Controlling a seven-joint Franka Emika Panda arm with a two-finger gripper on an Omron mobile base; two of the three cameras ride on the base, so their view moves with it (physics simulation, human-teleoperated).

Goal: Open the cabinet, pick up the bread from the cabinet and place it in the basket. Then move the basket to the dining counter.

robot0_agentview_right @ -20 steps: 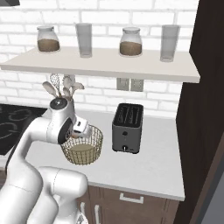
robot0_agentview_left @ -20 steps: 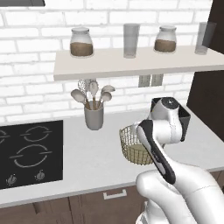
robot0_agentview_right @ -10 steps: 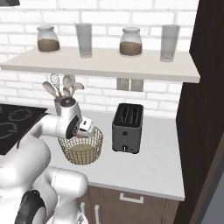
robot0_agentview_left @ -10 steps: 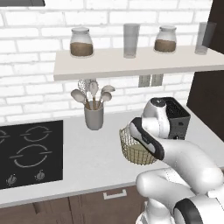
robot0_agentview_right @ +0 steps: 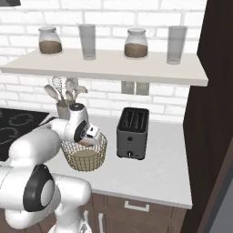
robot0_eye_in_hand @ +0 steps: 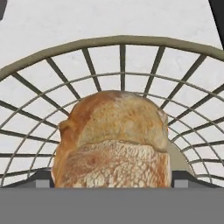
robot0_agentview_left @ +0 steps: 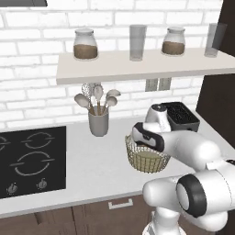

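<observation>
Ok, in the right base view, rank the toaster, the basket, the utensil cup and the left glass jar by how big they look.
Largest to smallest as they look:
1. toaster
2. basket, close to the toaster and partly hidden by the arm, so that order is unsure
3. utensil cup, partly hidden, and left glass jar look alike

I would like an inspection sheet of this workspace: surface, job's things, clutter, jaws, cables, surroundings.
Surface: pale counter, black cooktop at its left end.
Job's things: bread sits inside the wire basket on the counter.
Clutter: toaster right of the basket; utensil cup behind it.
Jaws: gripper over the basket, jaws wide open either side of the bread.
Cables: nothing seen.
Surroundings: brick wall, shelf with two jars and two glasses, wall socket.
</observation>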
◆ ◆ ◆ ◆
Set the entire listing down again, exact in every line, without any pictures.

* _TASK ANSWER_:
Controlling a seven-joint Franka Emika Panda arm with a two-finger gripper on an Omron mobile base; two of the three cameras ride on the base, so their view moves with it (physics simulation, human-teleoperated).

Goal: Open the cabinet, pick up the bread from the cabinet and place it in the basket. Then move the basket to the dining counter.

robot0_agentview_right @ -20 steps: 
robot0_agentview_left @ -20 steps: 
robot0_agentview_right @ -10 steps: 
robot0_agentview_left @ -10 steps: 
robot0_agentview_right @ +0 steps: 
robot0_eye_in_hand @ +0 steps: 
robot0_agentview_left @ +0 steps: 

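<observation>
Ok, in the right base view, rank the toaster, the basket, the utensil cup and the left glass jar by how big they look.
Largest to smallest as they look:
1. toaster
2. basket, close to the toaster and partly hidden by the arm, so that order is unsure
3. utensil cup, partly hidden, and left glass jar look alike

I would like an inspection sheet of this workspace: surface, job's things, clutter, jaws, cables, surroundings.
Surface: pale counter, black cooktop at its left end.
Job's things: bread sits inside the wire basket on the counter.
Clutter: toaster right of the basket; utensil cup behind it.
Jaws: gripper over the basket, jaws wide open either side of the bread.
Cables: nothing seen.
Surroundings: brick wall, shelf with two jars and two glasses, wall socket.
</observation>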

There is nothing more to the exercise.